Genomic Selection for Fusarium Head Blight Resistance in Durum Wheat


Ragupathy, R., Ruan, Y., Berraies, S., Campbell, H., Meyer, B., Henriquez, M.A., Kumar, S., Burt, A., Zhang, W., Cuthbert, R.D., Fobert, P., and Knox, R.E. 2019. Genomic Selection for Fusarium Head Blight Resistance in Durum Wheat. XXVII International Plant and Animal Genome Conference, San Diego, CA, USA, January 12-16, 2019.

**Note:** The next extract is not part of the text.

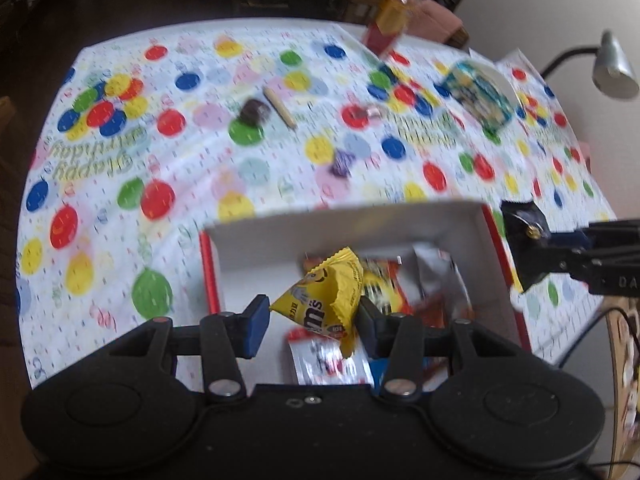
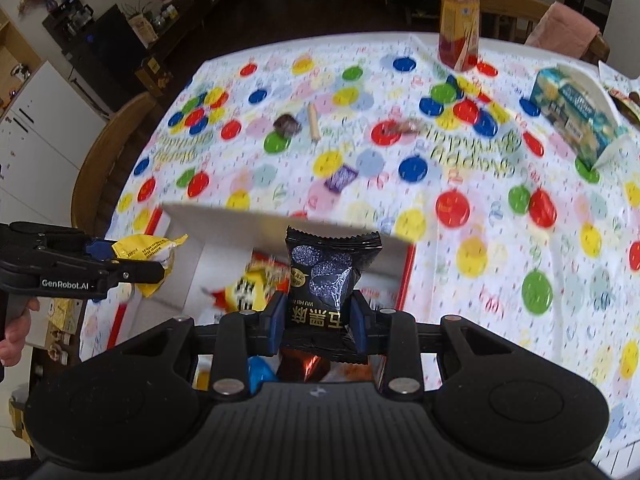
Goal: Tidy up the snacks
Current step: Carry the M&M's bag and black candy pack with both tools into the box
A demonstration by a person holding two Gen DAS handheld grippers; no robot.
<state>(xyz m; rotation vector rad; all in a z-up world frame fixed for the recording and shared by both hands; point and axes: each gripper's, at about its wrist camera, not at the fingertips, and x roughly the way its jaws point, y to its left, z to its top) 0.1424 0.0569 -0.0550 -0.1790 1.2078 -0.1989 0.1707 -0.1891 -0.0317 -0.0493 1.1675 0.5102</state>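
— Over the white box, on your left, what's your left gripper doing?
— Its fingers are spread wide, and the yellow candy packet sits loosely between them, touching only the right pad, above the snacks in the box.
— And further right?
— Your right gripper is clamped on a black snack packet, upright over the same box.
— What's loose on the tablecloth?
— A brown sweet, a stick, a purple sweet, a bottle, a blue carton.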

Fusarium head blight (FHB) is a major disease of durum wheat. FHB infection leads to reduced yield, poor end-use quality and accumulation of mycotoxins (deoxynivalenol-DON) in the grain. Several studies suggested that the resistance to FHB is quantitative and involves multiple loci with relatively small effects. Hence, prediction of breeding values using genome wide markers is a promising strategy for selection and accelerating genetic gain. In this study, different statistical models namely ridge regression-best linear unbiased predictor (rrBLUP, Endelman 2011), Bayes B (Meuwissen et al. 2001) and reproducing kernel Hilbert spaces (RKHS, Gianola and van Kaam 2008) regression accounting for simple marker additive effects, large-effect QTL and epistasis, are being evaluated for implementation in breeding populations. A durum diversity panel consisting of 195 individuals, and two doubled haploid populations from the crosses DT707/DT696 and Strongfield/Blackbird were genotyped using the 90K Infinium iSelect SNP array. The diversity panel was evaluated for disease incidence, severity and FHB Index in the replicated field nurseries in 2015, 2016 and 2017 at two Canadian locations, namely Brandon and Morden. Phenotypic data analysis was carried out and least square (ls) means of lines in individual locations combined over years, as well as for individual years combined over locations were estimated. Genotype calling using GenomeStudio software (Illumina) resulted in the identification of 6,899 SNPs among 195 accessions of the durum panel. Genomic prediction using rrBLUP with 80% of the lines as the training set, and the remaining lines as the validation set with 100 iterations, suggested average prediction accuracies of 0.57 and 0.52 for Morden and Brandon, respectively. Similarly, the mean prediction accuracy was found to be 0.48, 0.34 and 0.39 for the years 2015, 2016 and 2017. Development of genomic prediction models using Bayes B and RKHS methods is ongoing.